客を愛し、愛された名喫茶「蘭」閉店へ 市村正親も魅了した「絶品ナポリタン」
来る人、全員が家族
食後、この店で働く本合(ほんごう)典子さんに話を伺うことができた。
今回はナポリタンをいただいたが、ほかのおススメについて聞くと、
「全部です」
と答えた。筆者は少し驚いてしまった。というのも、入り口にあるサンプルを見るとジャンルを問わずに様々なメニューが並んでいる。人間が作っている以上、不得意なメニューがある方が自然だろう。
特に食べてもらいたいのはナポリタンとしつつ、好きなものどれを食べてもおいしいというのがこの店一番のセールスポイントだ。
料理の幅広さだけでなく接客も重要なポイントだ。
「おいしいのも重要だけど、雰囲気づくり。

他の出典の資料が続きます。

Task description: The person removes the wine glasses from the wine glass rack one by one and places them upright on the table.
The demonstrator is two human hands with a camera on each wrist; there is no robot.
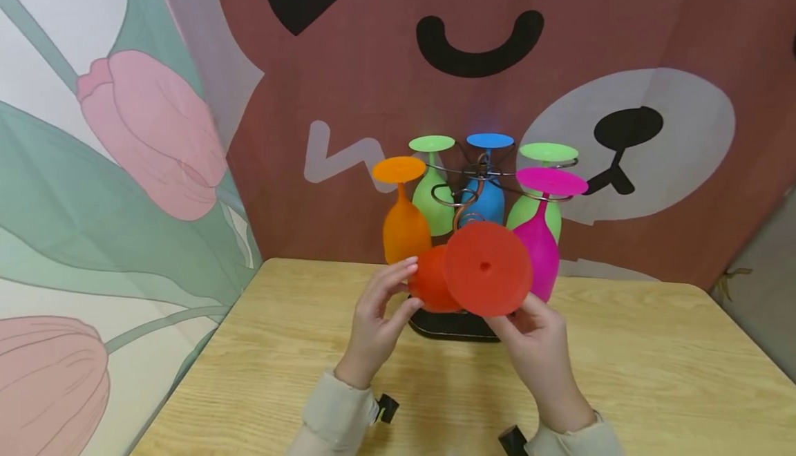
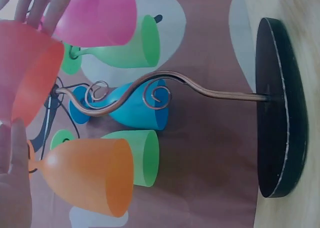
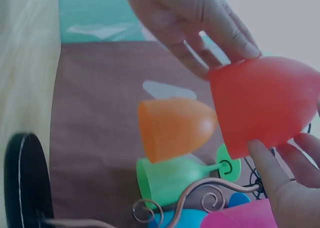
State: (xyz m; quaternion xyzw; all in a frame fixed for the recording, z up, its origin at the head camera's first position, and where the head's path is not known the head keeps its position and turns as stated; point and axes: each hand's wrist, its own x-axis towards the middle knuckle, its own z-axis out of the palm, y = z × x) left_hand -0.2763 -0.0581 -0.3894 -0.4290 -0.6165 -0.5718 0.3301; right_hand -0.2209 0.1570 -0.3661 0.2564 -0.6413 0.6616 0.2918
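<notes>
Both hands hold a red plastic goblet (image 1: 435,280) in front of a wire rack; its round foot faces the head camera and hides the stem. My left hand (image 1: 379,321) grips the bowl from the left between fingers and thumb. On the other side, my right hand (image 1: 537,338) holds it from below right, its fingertips partly hidden by the foot. In the right wrist view, the red bowl (image 3: 270,103) sits between the left hand (image 3: 200,23) above and the right hand (image 3: 290,188) below. The rack's curved copper-coloured stem (image 2: 200,90) rises from a black base (image 2: 282,113).
Upside down in the rack's loops hang an orange goblet (image 1: 405,228), a magenta goblet (image 1: 542,249), a blue goblet (image 1: 490,200) and two green goblets, one at left (image 1: 433,197), one at right (image 1: 522,211). The wooden table (image 1: 622,359) meets a bear-patterned cloth (image 1: 348,97) behind.
</notes>
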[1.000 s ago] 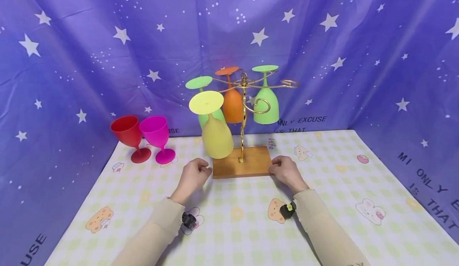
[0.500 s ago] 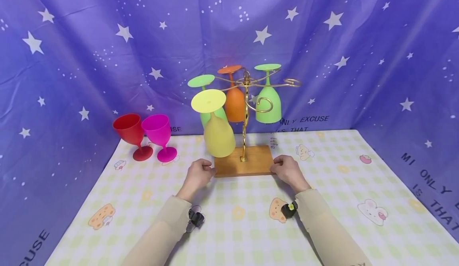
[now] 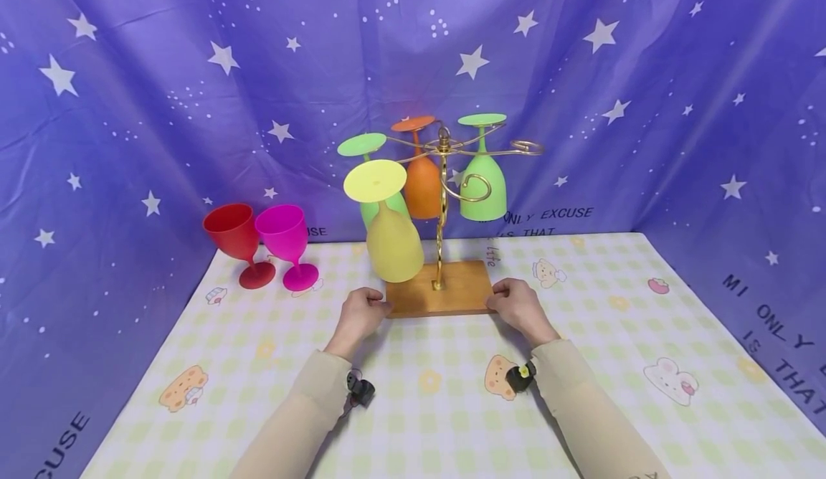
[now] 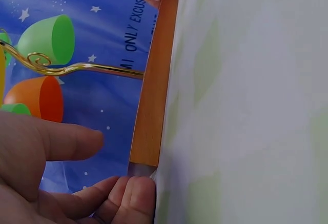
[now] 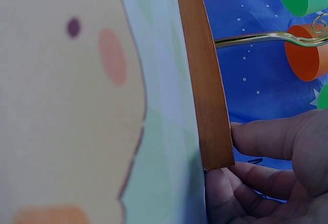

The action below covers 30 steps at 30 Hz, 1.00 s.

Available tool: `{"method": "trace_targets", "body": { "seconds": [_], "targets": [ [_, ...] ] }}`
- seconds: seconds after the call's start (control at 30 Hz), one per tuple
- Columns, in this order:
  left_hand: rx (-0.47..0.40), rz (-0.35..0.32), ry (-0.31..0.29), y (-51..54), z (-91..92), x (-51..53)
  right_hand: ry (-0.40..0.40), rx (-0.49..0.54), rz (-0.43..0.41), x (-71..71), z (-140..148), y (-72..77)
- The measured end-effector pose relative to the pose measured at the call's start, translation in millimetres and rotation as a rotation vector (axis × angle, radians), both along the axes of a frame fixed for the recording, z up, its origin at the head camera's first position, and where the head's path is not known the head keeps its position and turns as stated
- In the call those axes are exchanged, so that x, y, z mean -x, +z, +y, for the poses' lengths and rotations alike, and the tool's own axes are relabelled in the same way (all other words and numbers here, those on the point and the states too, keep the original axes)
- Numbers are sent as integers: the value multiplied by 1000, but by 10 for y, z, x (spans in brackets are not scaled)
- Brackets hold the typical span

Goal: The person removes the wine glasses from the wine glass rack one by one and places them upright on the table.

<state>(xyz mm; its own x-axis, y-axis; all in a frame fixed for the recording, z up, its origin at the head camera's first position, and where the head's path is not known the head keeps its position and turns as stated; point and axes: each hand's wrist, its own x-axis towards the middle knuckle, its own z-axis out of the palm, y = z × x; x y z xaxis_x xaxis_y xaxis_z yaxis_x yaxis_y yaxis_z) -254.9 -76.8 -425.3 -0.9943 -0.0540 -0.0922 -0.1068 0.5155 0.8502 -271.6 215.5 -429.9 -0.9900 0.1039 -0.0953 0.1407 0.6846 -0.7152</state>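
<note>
from the head view, your left hand (image 3: 359,315) is at the left end of the wooden base (image 3: 445,300), and your right hand (image 3: 520,308) is at its right end. the base sits on the checked tablecloth (image 3: 581,421), with a gold post (image 3: 441,253) rising upright from it. from the arms at the top, four goblets hang upside down: a yellow goblet (image 3: 395,246) nearest you, a left green goblet (image 3: 361,145) partly hidden behind it, an orange goblet (image 3: 422,188) at the back, and a right green goblet (image 3: 484,191). well to the left, a red goblet (image 3: 235,229) and a magenta goblet (image 3: 284,231) stand upright side by side, in front of the starry curtain (image 3: 348,49).

from the left wrist view, your left grip is loose: the thumb stands apart from the base while the bent fingertips lie against its end. your other hand shows at the far end.

from the right wrist view, your right grip is narrow, holding the corner of the base: the thumb is at the upper face, the fingers against the end. the post and orange goblet show beyond.
</note>
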Motion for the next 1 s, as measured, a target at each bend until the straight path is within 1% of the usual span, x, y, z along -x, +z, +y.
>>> {"method": "trace_targets", "body": {
  "seconds": [0.2,0.37,0.57,0.87,1.0],
  "targets": [
    [-4,11,6,23,27,26,-1,-4,1,-1,-7,-1],
    [-1,5,9,39,47,37,0,-5,-3,-7,-8,4],
    [3,17,9,10,79,54,-5,-2,-16,-12,-9,8],
    [58,89,25,-32,105,69,0,-3,-7,-10,-3,6],
    [71,81,25,-37,98,63,-1,-2,0,-3,-4,0]
  ]
}}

忙しい中に家庭的な雰囲気を」
実際、筆者が目撃した楽しそうな客とのやり取りも蘭の特徴なのだ。
その接客術は驚くもので「一度来たら覚える」、「モーニングは聞かなくても頼むものがわかる」と超人的なものだ。これについて本合さんは、
「気遣い、心遣いができる店」
アットホームな雰囲気は店員のこうした意識があるからこそ成り立っている。
そうした信頼関係が構築されていることもあり、10数年通う常連客もザラだという。一方で閉店の告知で悲しむ客も多く、中には泣いてしまった人もいる。そういった惜しむ声を数々受け止めた本合さんは、こう話す。
「こんなに愛される店だったんだ」
閉店を惜しむのは本合さんも同じ。最初はきつかったが、唯一無二の空間が出来上がったことを振り返り、
「寂しい、残念もあるけど最後まで泣けない」
閉店までに筆者のような新しい人が来るかもしれない。そうした人のことも考え、グッと感情をこらえる。
仕事でずっと訪れた常連客がリタイアするときは入り口で握手し、見えなくなるまで見送ると本合さん。今度は店が別れを告げる番だ。
閉店の知らせは徐々に周知され、レジには手書きで綴った告知のコピーが積まれている。
家族のような間だからこそ、泣いたり笑ったり様々な感情がそこにあった。「ただいま」と言える場所はできることなら永遠にあってほしいと願うもの。しかし、そこは家族だからこそしっかりと決断し、伝えなければならない。
この知らせを伝えなければならない、感情は筆者では到底わかりえない。今回、本合さんはしっかりとわかりやすく伝えてくれたが、それ以上の万感の思いが渦巻いているように感じた。これだけ思われている蘭の客は幸せと言わず何といえる。
私もこの店の家族になりたかったな。